A robot chef follows rules in a step-by-step manner to prepare a meal. "How To Make Tea: Boil water. Add tea leaves. Pour into a cup. Add sugar and milk to taste."
Meta Knowledge
Meta-knowledge is a term that refers to "knowledge about knowledge." It allows AI to understand what it knows, how reliable the information is, and when to apply it. This kind of knowledge allows AI systems to evaluate and enhance their reasoning and decision-making abilities.
For instance, if an AI chatbot knows that its answers are sourced from a reliable database, it will become more confident in its responses.
Meta-knowledge is the capability of AI to evaluate the correctness and reliability of its own knowledge.
It enables AI to determine whether it should use specific rules or facts.
Crucial in learning, over time it sharpens the artificial intelligence decision to make.
It is very useful for debugging AI models as it helps detecting gaps or inconsistencies.
Meta-knowledge improves problem-solving by helping AI in choosing the best reasoning strategy.
AI application, a self-driving auto-mobile knows traffic laws and has meta-knowledge to recognize false sensor data caused by fog. It can then decide whether to slow down or switch to a backup system.
Heuristic knowledge
Heuristic knowledge is the rule-of-thumb or experience-based knowledge that helps in problem-solving and decision-making when complete information is not available. It helps in decision-making when specific rules or formulae are not available.
Heuristic knowledge often relies on intuition, experience, or common sense.
This knowledge is used in AI to make accurate and quick decisions, particularly in complex or unclear situations.
Heuristic information reduces computation time by directing the search process toward likely solutions.
It is widely used in applications such as game AI, medical diagnostics, and optimization problems where exact answers are hard to compute.
AI Application: In game-playing AI like chess or Go, heuristic knowledge helps the machine to evaluate board positions and make strategic decisions.
Structural Knowledge
Structural knowledge refers to the relationships and connections between different concepts or things in a domain. It helps AI understand how things are related.

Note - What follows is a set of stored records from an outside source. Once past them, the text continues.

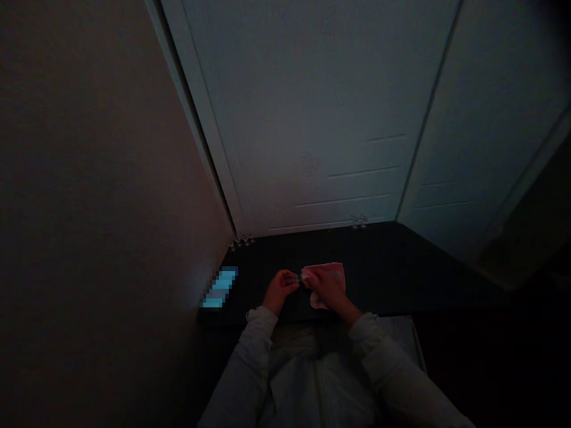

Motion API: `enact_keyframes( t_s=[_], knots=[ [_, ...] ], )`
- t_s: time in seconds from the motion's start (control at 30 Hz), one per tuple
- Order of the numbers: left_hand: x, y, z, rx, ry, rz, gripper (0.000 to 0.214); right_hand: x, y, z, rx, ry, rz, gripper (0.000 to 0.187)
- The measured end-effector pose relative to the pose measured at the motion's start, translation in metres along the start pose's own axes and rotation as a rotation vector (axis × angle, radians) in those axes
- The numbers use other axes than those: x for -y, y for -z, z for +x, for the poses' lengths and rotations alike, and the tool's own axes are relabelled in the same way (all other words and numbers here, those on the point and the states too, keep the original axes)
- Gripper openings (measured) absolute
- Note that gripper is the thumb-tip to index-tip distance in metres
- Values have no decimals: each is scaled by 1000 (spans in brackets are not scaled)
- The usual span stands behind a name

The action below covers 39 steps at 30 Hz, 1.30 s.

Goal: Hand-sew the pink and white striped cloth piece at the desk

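You have both hands low over the dark worktop [401,270], close to its near edge and just left of its middle. Your left hand [277,290] has its fingers curled nearly closed, the tips pinching a small shiny piece [294,279] that looks clear; its exact shape is too small and dim to tell. Your right hand [329,288], just to the right, has its fingers closed on the pink cloth [338,272], which spreads out beneath and beyond the palm. The gathered left end of the cloth meets the right end of the piece between your two hands.

At the far left corner of the worktop you have a cluster of small clear items [241,241], and another small group [359,222] sits at the far edge, right of the middle. Near the left end, beside the wall [111,208], a bright bluish patch [219,289] is blurred into blocks. Behind the worktop stands a pale panel [321,89] with striped hearts and raised lines.
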<state>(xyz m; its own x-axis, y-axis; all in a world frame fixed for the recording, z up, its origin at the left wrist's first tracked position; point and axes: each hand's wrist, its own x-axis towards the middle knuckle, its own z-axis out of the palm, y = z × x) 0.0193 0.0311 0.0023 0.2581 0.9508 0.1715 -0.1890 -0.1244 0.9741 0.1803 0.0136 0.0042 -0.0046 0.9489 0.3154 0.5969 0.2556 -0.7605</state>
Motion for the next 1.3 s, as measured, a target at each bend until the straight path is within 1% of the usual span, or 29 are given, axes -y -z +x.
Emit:
enact_keyframes(
  t_s=[0.13, 0.3, 0.43, 0.6, 0.73, 0.8, 0.97, 1.1, 1.2, 1.3],
  knots=[
    [1, 0, 1, 25, 35, -37, 36, -2, -1, 1, -18, 37, -32, 37],
    [2, 1, 0, 14, 37, -75, 37, -4, -1, 3, -22, 71, -116, 33],
    [0, 0, -1, 8, 42, -84, 37, -2, 0, 2, -18, 85, -123, 32],
    [-4, -1, -3, 11, 47, -60, 37, -3, 0, 1, -38, 52, -60, 33],
    [-3, -1, -3, -21, 23, 6, 33, -3, -2, 0, -72, -11, 0, 30],
    [-2, -2, -3, -35, 41, 31, 33, -3, -1, -1, -68, -24, 27, 29],
    [-6, -4, -4, -11, 124, -30, 30, -3, 0, -1, -18, -7, 56, 35],
    [-10, -5, -4, -11, 169, -22, 32, -5, 0, -1, 19, 9, 78, 39],
    [-10, -5, -4, -17, 170, -12, 35, -4, -1, -2, 18, 28, 135, 42],
    [-9, -4, -4, -19, 168, -8, 36, -1, 0, -3, 32, 48, 245, 44]
  ],
)
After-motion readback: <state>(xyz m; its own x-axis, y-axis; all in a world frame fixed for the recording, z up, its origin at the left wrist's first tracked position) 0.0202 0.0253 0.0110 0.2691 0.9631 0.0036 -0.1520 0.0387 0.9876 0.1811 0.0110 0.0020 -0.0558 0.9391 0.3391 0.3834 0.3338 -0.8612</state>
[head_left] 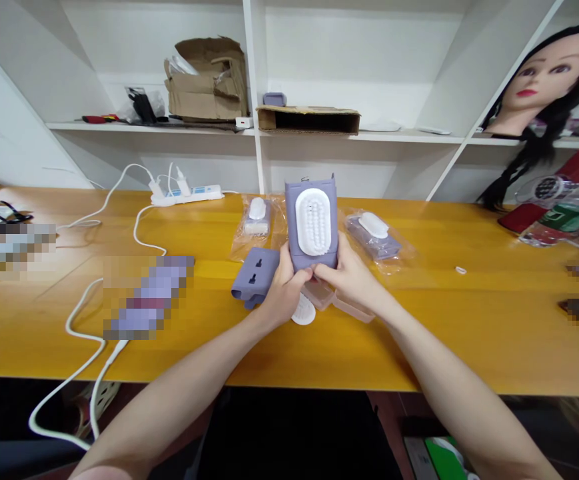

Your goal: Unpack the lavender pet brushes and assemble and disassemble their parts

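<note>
Between both hands stands a purple-grey plastic box (313,262), tilted up above the table, with a white oval pad (313,222) of bristle-like rows on its front. My left hand (284,291) grips its lower left side, and my right hand (350,275) closes round the lower right; the thumbs meet at the bottom edge. Beside my left hand lies a purple-grey piece (260,272) with two dark slots. Below the hands are a white oval bristled piece (303,311) and a translucent pinkish tray (355,308), partly hidden by my right hand.
Wrapped purple units with white pads lie behind, one left (258,223) and one right (376,235). A phone-like pixelated object (152,297) has a white cable (100,380). A power strip (189,195) stands along the back, near shelves (404,137). A plastic bottle (562,220) lies right.
</note>
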Action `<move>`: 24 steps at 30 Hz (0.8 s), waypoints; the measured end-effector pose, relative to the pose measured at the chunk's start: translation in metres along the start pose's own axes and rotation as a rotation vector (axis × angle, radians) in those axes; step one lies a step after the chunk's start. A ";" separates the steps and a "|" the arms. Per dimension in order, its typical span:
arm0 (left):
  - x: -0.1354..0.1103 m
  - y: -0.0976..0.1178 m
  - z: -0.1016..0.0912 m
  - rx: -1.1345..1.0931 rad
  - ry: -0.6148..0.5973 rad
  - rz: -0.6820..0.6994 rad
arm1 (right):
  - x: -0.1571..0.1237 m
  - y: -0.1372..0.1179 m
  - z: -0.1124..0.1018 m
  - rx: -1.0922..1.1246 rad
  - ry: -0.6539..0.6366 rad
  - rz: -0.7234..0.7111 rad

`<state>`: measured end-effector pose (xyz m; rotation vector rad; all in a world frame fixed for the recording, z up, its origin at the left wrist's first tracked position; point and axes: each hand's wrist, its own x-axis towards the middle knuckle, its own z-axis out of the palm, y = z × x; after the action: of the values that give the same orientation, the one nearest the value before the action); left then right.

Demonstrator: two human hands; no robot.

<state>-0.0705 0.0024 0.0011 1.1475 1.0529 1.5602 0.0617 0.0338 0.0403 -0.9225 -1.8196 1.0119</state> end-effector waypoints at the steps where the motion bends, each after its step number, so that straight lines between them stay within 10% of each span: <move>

Structural knowledge describes how things are structured and connected.
This knowledge is often represented as graphs, trees, or networks.
Structural knowledge is widely used in many applications of artificial intelligence, for example, in semantic networks, ontologies, and knowledge graphs.
This type of knowledge assists AI in inferring new relationships from the existing ones which improves future decision making process quick and accurate.
Structural knowledge strengthens reasoning and decision-making by presenting information in an organized manner.
For example, an AI-driven medical diagnosis system understands, A fever is a symptom of flu. Flu is caused by a viral infection. Antiviral drugs can treat viral infections this way it connects different entities in a domain.